Going down the data below, set down exactly the line with "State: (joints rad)" and each line after it through the line with "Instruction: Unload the"; no other lines.

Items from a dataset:
* * * * * * *

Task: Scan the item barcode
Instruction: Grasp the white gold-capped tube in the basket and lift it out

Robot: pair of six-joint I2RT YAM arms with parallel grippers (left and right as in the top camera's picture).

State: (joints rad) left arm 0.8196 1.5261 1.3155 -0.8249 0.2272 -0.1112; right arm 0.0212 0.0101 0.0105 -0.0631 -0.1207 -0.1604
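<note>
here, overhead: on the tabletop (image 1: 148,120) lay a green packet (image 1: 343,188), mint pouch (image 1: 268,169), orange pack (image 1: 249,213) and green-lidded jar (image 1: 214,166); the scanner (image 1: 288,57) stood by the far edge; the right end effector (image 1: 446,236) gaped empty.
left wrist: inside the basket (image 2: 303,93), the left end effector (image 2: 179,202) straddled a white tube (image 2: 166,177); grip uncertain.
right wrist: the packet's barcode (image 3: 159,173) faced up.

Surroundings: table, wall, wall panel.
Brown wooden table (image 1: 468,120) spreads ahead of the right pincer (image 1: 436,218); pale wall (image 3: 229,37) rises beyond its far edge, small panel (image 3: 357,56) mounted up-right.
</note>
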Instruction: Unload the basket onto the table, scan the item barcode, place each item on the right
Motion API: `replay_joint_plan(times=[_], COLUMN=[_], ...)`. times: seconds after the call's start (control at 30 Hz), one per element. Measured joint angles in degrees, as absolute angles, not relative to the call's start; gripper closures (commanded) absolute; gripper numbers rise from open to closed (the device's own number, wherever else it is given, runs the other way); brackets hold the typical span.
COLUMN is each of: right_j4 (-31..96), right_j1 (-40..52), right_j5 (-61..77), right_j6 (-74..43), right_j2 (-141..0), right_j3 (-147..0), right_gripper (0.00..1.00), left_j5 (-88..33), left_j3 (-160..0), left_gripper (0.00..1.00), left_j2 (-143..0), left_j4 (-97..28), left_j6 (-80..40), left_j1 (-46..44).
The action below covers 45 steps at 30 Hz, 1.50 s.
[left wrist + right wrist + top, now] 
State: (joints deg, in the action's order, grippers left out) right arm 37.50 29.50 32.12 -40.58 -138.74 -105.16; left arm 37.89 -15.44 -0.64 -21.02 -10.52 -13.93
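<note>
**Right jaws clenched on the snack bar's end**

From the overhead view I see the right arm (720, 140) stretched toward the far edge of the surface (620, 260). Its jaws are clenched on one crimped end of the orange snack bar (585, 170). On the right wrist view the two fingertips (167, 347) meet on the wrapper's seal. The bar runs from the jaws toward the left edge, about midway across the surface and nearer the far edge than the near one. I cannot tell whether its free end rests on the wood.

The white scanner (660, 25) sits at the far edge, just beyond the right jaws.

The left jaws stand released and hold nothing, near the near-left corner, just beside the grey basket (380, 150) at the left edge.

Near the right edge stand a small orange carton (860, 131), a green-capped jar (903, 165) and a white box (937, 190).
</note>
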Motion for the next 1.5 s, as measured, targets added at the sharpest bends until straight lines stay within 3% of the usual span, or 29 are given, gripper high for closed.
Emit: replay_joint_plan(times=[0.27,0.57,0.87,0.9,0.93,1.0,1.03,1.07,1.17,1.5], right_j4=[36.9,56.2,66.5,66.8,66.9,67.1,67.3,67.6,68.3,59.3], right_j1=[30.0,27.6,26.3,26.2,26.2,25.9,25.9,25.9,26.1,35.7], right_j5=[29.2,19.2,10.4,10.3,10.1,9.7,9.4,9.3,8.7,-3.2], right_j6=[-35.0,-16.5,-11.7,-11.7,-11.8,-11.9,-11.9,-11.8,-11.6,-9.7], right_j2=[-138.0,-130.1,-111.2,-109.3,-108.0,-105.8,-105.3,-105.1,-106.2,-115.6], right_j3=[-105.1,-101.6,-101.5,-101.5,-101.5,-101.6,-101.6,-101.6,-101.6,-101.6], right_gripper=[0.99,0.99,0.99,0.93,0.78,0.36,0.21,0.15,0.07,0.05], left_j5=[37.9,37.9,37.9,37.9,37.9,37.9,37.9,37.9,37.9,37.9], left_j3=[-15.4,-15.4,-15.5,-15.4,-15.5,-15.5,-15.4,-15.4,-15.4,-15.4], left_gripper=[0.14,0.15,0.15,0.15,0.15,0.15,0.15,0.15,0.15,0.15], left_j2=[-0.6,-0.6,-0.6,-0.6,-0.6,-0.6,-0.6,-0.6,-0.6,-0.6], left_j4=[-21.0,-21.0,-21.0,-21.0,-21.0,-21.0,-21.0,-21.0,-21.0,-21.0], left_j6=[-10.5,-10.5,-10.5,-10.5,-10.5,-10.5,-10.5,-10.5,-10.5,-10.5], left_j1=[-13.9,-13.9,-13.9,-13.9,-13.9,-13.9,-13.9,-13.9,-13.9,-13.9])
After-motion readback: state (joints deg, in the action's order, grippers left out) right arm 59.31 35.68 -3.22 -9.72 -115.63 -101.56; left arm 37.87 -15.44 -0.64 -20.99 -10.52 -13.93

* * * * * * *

- **RESULT FOR THIS TASK**
State: (joints rad) left arm 0.8196 1.5261 1.3155 -0.8249 0.2272 -0.1112; right arm 0.0212 0.0101 0.0105 -0.0631 -0.1207 -0.1604
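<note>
here, overhead: on the tabletop (image 1: 148,120) lay a green packet (image 1: 343,188), mint pouch (image 1: 268,169), orange pack (image 1: 249,213) and green-lidded jar (image 1: 214,166); the scanner (image 1: 288,57) stood by the far edge; the right end effector (image 1: 446,236) gaped empty.
left wrist: inside the basket (image 2: 303,93), the left end effector (image 2: 179,202) straddled a white tube (image 2: 166,177); grip uncertain.
right wrist: the packet's barcode (image 3: 159,173) faced up.

Surroundings: table, wall, wall panel.
Brown wooden table (image 1: 468,120) spreads ahead of the right pincer (image 1: 436,218); pale wall (image 3: 229,37) rises beyond its far edge, small panel (image 3: 357,56) mounted up-right.
</note>
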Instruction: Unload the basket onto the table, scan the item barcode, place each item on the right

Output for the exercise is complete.